Shouldn’t this change help to improve my work-life balance?
I mean, yes, I now have more time for ‘life’, but in my mind, that ‘extra’ time only exists for me to squeeze as much as I can out of it.
I no longer have the excuse to not do the things I’ve wanted to do:
Go to the gym more often. Lift heavier.
Dance more often, freestyle better, more advanced moves.
Read 1-2 books a week.
Meditate every day.
Eat healthier.
Launch more games.
Invest better.
Blog more.
Be a better son.
A better friend.
A better lover.
Work on my relationships, my friendships.
Work on myself, my own self-awareness, emotional management, journaling, that sorta thing.
I have to always be filling up the time.
I have to always be working on something: side hustles, habits, learning. Why listen to music when you can be listening to podcasts instead? And not just any podcast - it has to be one that helps me grow, learn new things. And I can’t just consume - I have to write the new things down. If not, I won't be internalizing the lessons and the time would truly be wasted.
I’m trying to be so many things at once. Trying to do everything.
I’m running in so many directions at the same time, that I end up just running on the spot, tiring myself out for no reason.
Then beating myself up for not going anywhere.
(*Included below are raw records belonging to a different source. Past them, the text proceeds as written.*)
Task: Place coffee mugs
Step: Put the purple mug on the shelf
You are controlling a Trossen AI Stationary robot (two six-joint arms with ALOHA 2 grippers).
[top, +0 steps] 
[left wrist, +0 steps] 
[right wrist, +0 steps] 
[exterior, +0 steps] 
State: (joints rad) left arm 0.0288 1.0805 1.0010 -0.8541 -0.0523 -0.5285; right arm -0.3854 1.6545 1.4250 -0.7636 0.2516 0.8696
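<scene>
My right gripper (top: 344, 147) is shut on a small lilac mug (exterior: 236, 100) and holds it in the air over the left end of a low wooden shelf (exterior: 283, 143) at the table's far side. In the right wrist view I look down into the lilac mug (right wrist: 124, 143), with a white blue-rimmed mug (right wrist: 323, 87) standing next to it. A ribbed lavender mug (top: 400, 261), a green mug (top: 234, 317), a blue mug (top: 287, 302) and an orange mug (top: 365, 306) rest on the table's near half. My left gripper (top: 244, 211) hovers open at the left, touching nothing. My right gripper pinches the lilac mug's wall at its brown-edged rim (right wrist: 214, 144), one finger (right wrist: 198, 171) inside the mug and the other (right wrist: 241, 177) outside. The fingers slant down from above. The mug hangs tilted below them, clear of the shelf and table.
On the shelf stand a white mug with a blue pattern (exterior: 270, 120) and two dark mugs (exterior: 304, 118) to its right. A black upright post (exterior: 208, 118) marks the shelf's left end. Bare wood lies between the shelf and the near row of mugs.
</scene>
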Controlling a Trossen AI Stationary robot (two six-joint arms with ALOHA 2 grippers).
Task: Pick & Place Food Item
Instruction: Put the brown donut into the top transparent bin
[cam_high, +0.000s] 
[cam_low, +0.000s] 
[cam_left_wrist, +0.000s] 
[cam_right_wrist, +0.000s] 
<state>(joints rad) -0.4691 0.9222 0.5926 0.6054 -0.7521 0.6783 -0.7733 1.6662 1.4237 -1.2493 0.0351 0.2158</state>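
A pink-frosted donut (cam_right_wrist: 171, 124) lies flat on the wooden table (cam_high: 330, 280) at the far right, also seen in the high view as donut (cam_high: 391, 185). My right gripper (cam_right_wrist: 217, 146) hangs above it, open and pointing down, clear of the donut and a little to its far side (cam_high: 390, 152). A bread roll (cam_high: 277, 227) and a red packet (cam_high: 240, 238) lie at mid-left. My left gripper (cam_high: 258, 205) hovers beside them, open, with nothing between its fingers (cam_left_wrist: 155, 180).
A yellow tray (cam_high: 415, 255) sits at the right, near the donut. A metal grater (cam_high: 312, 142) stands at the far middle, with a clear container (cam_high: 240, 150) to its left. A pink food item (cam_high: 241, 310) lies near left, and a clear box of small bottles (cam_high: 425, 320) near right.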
When I was ‘busy’ with work, I could always use that as an excuse to hold off on these things: “Oh I’m too tired to do those” or “work is more important, so I need to be well-rested for the next day.”
Now that those limitations are lifted, all hell breaks loose.
“As soon as I slow down, the feeling of anxiety wells up inside, and I look for something to take it away.”
Been reading Four Thousand Weeks, and its resonated a lot with me as I go through this.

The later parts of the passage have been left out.